**Exercise description**
Retype the data below exactly; skip every image.

**Listed records**
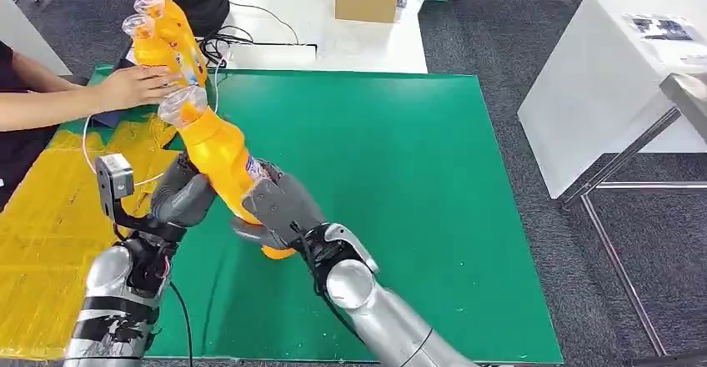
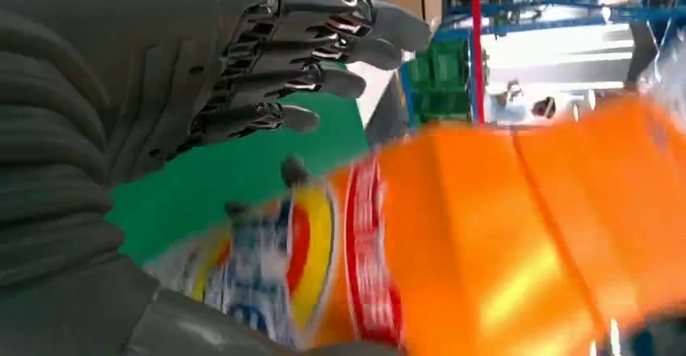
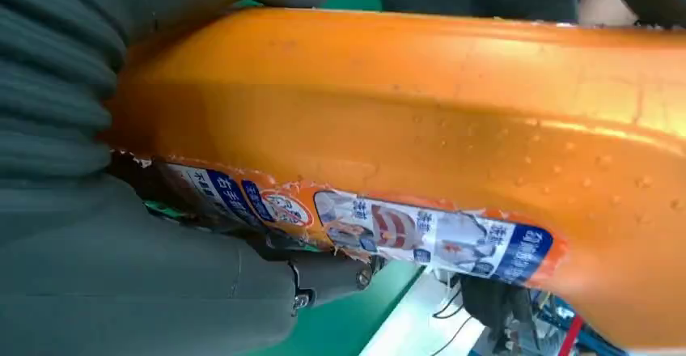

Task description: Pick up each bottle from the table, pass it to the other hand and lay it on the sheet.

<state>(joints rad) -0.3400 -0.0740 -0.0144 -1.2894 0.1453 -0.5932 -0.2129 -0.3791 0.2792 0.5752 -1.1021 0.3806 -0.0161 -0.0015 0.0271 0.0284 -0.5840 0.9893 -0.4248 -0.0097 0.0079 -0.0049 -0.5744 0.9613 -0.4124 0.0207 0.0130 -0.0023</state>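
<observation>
Now the right hand (image 1: pixel 279 204) grips the lower body of an orange plastic bottle with a clear cap (image 1: pixel 215 146), which is tilted above the green table mat (image 1: pixel 400 175). The left hand (image 1: pixel 183 196) is just beside the bottle; in the left wrist view its fingers (image 2: pixel 323 48) are stretched out and apart, holding nothing. Beyond the bottle, a person's hand (image 1: pixel 133 87) rests on more orange bottles (image 1: pixel 162 29). A wrinkled yellow sheet (image 1: pixel 50 217) lies beside the green mat.

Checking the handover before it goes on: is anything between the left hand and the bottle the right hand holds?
Nothing visible: the left hand is open right beside the orange bottle, which the right hand grips.
</observation>
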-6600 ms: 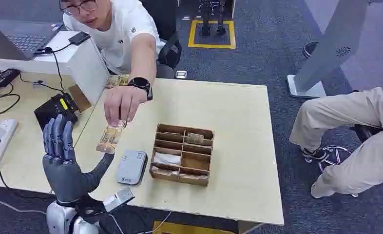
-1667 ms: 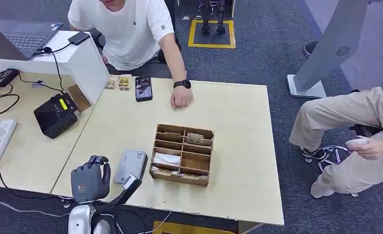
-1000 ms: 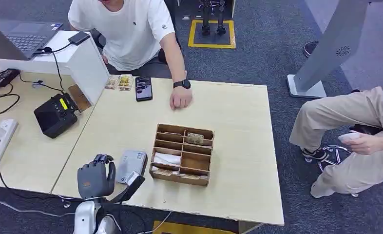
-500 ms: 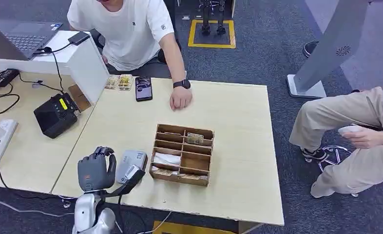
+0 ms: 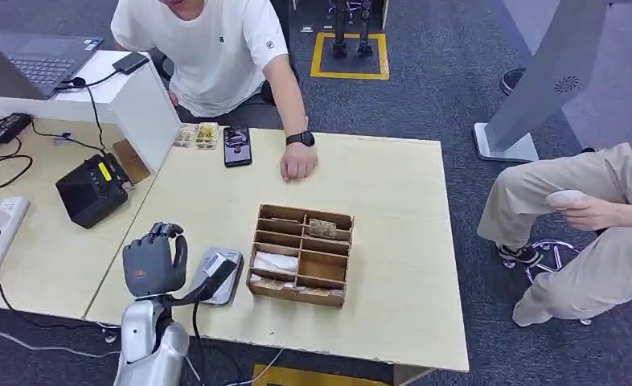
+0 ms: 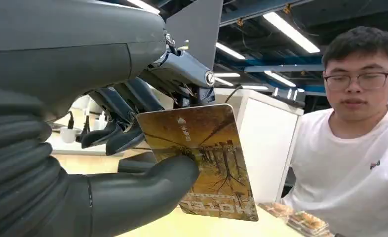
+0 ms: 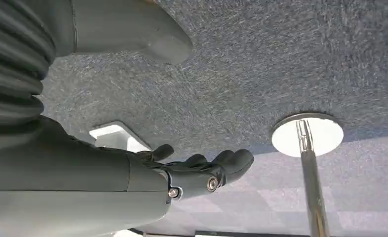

**Response below**
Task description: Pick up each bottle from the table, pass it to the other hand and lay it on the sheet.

<state>(joints rad) -0.3400 -0.0740 -0.0144 -1.2894 0.1453 -0.5932 -0.2129 -0.3791 0.2792 0.5752 -1.1021 0.3806 -0.0161 -0.0015 0.0271 0.0284 -0.5840 0.9893 -0.4248 -0.0097 0.0079 -0.0049 -0.5744 0.9613 -0.4124 0.0207 0.0130 -0.0023</state>
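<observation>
Now the right hand (image 1: pixel 279 204) grips the lower body of an orange plastic bottle with a clear cap (image 1: pixel 215 146), which is tilted above the green table mat (image 1: pixel 400 175). The left hand (image 1: pixel 183 196) is just beside the bottle; in the left wrist view its fingers (image 2: pixel 323 48) are stretched out and apart, holding nothing. Beyond the bottle, a person's hand (image 1: pixel 133 87) rests on more orange bottles (image 1: pixel 162 29). A wrinkled yellow sheet (image 1: pixel 50 217) lies beside the green mat.

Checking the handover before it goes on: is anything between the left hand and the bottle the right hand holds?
Nothing visible: the left hand is open right beside the orange bottle, which the right hand grips.
</observation>
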-6600 ms: 
-1667 ms: 
-1000 ms: 
-500 ms: 
+0 ms: 
+0 ms: 
+0 ms: 

This answer requires nothing further.